**Requirement**
Scan the records below for the line containing "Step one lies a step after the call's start" and the line containing "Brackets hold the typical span". Copy both, plus every line between, exactly.

━━━━

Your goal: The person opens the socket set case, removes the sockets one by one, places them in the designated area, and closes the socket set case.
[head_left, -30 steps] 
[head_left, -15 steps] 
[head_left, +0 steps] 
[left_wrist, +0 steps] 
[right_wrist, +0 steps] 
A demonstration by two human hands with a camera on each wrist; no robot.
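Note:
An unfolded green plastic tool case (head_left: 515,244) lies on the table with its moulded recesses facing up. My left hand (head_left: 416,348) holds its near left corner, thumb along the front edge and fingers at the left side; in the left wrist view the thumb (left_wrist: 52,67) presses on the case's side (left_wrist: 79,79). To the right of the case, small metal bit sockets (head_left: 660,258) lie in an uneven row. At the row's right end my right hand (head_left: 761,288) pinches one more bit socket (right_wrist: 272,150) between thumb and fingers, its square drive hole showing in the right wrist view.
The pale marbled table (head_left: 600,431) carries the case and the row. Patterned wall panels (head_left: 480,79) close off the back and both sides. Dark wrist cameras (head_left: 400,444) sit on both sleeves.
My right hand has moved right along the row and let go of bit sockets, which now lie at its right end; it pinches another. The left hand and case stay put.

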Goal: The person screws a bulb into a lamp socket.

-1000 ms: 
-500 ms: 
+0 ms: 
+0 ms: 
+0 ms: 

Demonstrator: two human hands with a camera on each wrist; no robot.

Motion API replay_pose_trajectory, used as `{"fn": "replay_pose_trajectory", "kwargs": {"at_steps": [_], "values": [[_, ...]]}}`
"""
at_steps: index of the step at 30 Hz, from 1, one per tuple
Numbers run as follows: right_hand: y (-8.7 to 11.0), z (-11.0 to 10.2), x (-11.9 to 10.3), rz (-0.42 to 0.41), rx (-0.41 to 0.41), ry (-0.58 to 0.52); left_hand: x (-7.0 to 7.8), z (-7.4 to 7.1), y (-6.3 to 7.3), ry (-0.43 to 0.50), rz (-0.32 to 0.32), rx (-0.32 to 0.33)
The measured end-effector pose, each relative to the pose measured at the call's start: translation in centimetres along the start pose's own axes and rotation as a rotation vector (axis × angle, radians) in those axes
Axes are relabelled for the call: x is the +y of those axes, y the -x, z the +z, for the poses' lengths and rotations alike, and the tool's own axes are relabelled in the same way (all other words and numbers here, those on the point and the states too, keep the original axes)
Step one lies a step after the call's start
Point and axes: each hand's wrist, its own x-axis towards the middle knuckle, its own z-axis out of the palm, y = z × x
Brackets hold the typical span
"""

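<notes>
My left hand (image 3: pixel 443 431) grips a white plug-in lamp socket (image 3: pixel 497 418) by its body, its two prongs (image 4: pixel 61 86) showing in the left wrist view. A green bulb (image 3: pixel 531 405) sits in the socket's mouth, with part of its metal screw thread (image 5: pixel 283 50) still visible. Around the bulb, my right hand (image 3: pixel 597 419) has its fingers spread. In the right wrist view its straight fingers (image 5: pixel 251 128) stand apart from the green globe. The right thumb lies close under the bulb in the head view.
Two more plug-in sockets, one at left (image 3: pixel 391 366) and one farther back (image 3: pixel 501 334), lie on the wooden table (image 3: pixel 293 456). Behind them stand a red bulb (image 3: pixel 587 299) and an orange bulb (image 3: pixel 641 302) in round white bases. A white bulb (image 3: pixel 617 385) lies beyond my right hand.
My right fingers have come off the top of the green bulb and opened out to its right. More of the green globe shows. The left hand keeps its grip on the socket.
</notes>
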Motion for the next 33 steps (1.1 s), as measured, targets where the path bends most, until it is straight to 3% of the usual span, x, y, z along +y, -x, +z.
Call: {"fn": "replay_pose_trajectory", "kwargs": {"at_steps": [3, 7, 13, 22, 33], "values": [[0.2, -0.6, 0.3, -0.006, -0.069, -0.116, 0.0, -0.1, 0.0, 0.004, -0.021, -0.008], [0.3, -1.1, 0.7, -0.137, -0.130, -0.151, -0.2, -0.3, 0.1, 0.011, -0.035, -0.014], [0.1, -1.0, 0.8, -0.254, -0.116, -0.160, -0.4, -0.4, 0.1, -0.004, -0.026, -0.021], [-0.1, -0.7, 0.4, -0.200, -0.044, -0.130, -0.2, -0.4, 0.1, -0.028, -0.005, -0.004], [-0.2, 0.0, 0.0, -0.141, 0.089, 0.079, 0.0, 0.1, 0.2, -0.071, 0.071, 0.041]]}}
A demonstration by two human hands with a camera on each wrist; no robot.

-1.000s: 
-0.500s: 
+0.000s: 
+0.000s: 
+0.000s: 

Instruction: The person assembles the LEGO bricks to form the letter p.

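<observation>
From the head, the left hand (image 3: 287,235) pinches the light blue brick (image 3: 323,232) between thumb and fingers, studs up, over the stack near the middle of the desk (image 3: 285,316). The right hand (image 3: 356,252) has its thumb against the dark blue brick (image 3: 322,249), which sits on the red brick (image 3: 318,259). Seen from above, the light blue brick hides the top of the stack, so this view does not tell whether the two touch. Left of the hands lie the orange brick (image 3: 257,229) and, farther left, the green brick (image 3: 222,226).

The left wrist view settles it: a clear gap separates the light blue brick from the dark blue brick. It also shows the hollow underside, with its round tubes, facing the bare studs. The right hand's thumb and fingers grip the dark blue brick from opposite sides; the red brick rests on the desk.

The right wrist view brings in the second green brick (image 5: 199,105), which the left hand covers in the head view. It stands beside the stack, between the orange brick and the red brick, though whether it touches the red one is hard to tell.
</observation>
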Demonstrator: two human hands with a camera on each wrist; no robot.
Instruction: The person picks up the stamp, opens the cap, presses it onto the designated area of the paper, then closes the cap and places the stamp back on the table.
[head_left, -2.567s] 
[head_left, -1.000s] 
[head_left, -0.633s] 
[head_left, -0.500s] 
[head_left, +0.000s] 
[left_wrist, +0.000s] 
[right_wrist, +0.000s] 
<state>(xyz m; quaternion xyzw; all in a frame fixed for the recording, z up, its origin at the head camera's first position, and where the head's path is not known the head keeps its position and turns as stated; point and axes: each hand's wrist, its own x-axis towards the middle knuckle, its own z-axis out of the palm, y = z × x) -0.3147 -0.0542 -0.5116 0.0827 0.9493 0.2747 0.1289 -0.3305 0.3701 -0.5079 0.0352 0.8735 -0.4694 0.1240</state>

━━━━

**Expected output**
Step one lies a step after the call's start
Point and axes: each hand's wrist, its own x-axis towards the middle knuckle, its own z-axis out of the palm, y = z × x
Brackets hold the typical span

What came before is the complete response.